_Task_
Retype each line of the listing. Do not alter anything.

'''

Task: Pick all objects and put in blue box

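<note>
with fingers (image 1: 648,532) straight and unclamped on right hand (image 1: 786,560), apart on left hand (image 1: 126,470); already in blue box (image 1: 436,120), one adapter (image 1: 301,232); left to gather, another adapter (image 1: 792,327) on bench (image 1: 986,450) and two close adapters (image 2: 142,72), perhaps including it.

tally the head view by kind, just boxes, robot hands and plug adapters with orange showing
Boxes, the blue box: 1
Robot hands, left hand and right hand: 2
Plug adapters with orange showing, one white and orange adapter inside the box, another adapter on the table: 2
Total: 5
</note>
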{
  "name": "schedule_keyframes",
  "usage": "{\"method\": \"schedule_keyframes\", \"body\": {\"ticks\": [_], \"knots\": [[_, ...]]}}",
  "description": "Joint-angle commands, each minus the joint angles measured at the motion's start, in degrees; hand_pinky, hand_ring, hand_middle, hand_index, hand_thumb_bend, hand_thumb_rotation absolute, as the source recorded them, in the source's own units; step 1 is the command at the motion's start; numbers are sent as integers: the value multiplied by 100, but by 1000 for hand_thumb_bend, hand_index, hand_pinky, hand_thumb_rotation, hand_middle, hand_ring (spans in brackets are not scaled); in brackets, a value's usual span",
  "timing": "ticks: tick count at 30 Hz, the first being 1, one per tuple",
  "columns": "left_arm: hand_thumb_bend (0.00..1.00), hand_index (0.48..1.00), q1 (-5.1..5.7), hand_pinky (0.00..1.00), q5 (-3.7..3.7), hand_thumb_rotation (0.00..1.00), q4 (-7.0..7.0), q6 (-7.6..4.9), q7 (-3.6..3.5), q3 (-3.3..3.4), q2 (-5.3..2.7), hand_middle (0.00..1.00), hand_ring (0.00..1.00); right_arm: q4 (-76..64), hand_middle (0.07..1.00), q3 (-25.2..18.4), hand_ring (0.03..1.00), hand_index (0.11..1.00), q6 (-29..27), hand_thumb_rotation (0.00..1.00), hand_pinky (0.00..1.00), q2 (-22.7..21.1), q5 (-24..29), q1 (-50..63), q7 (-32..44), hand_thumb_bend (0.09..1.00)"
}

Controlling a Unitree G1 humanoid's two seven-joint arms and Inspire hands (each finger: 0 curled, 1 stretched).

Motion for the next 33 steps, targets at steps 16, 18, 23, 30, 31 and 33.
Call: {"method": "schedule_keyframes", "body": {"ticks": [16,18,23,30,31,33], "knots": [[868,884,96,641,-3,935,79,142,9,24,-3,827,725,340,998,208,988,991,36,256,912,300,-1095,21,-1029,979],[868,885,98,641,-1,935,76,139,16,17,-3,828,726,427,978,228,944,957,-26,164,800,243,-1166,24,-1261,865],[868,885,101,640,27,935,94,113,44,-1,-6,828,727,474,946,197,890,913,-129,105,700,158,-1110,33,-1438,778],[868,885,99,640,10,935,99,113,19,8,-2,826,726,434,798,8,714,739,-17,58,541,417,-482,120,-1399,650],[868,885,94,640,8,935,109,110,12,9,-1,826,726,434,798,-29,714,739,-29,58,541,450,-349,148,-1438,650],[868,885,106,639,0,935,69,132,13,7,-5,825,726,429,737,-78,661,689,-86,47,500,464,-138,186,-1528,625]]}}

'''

_Written response_
Task: Pick all objects and put in blue box

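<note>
with fingers (image 1: 648,532) straight and unclamped on right hand (image 1: 786,560), apart on left hand (image 1: 126,470); already in blue box (image 1: 436,120), one adapter (image 1: 301,232); left to gather, another adapter (image 1: 792,327) on bench (image 1: 986,450) and two close adapters (image 2: 142,72), perhaps including it.

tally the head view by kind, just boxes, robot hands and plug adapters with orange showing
Boxes, the blue box: 1
Robot hands, left hand and right hand: 2
Plug adapters with orange showing, one white and orange adapter inside the box, another adapter on the table: 2
Total: 5
</note>
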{
  "name": "schedule_keyframes",
  "usage": "{\"method\": \"schedule_keyframes\", \"body\": {\"ticks\": [_], \"knots\": [[_, ...]]}}",
  "description": "Joint-angle commands, each minus the joint angles measured at the motion's start, in degrees; hand_pinky, hand_ring, hand_middle, hand_index, hand_thumb_bend, hand_thumb_rotation absolute, as the source recorded them, in the source's own units; step 1 is the command at the motion's start; numbers are sent as integers: the value multiplied by 100, but by 1000 for hand_thumb_bend, hand_index, hand_pinky, hand_thumb_rotation, hand_middle, hand_ring (spans in brackets are not scaled); in brackets, a value's usual span",
  "timing": "ticks: tick count at 30 Hz, the first being 1, one per tuple",
  "columns": "left_arm: hand_thumb_bend (0.00..1.00), hand_index (0.48..1.00), q1 (-5.1..5.7), hand_pinky (0.00..1.00), q5 (-3.7..3.7), hand_thumb_rotation (0.00..1.00), q4 (-7.0..7.0), q6 (-7.6..4.9), q7 (-3.6..3.5), q3 (-3.3..3.4), q2 (-5.3..2.7), hand_middle (0.00..1.00), hand_ring (0.00..1.00); right_arm: q4 (-76..64), hand_middle (0.07..1.00), q3 (-25.2..18.4), hand_ring (0.03..1.00), hand_index (0.11..1.00), q6 (-29..27), hand_thumb_rotation (0.00..1.00), hand_pinky (0.00..1.00), q2 (-22.7..21.1), q5 (-24..29), q1 (-50..63), q7 (-32..44), hand_thumb_bend (0.09..1.00)"
}

Controlling a Unitree G1 humanoid's two seven-joint arms and Inspire hands (each finger: 0 curled, 1 stretched).

Motion for the next 33 steps, targets at steps 16, 18, 23, 30, 31 and 33.
Call: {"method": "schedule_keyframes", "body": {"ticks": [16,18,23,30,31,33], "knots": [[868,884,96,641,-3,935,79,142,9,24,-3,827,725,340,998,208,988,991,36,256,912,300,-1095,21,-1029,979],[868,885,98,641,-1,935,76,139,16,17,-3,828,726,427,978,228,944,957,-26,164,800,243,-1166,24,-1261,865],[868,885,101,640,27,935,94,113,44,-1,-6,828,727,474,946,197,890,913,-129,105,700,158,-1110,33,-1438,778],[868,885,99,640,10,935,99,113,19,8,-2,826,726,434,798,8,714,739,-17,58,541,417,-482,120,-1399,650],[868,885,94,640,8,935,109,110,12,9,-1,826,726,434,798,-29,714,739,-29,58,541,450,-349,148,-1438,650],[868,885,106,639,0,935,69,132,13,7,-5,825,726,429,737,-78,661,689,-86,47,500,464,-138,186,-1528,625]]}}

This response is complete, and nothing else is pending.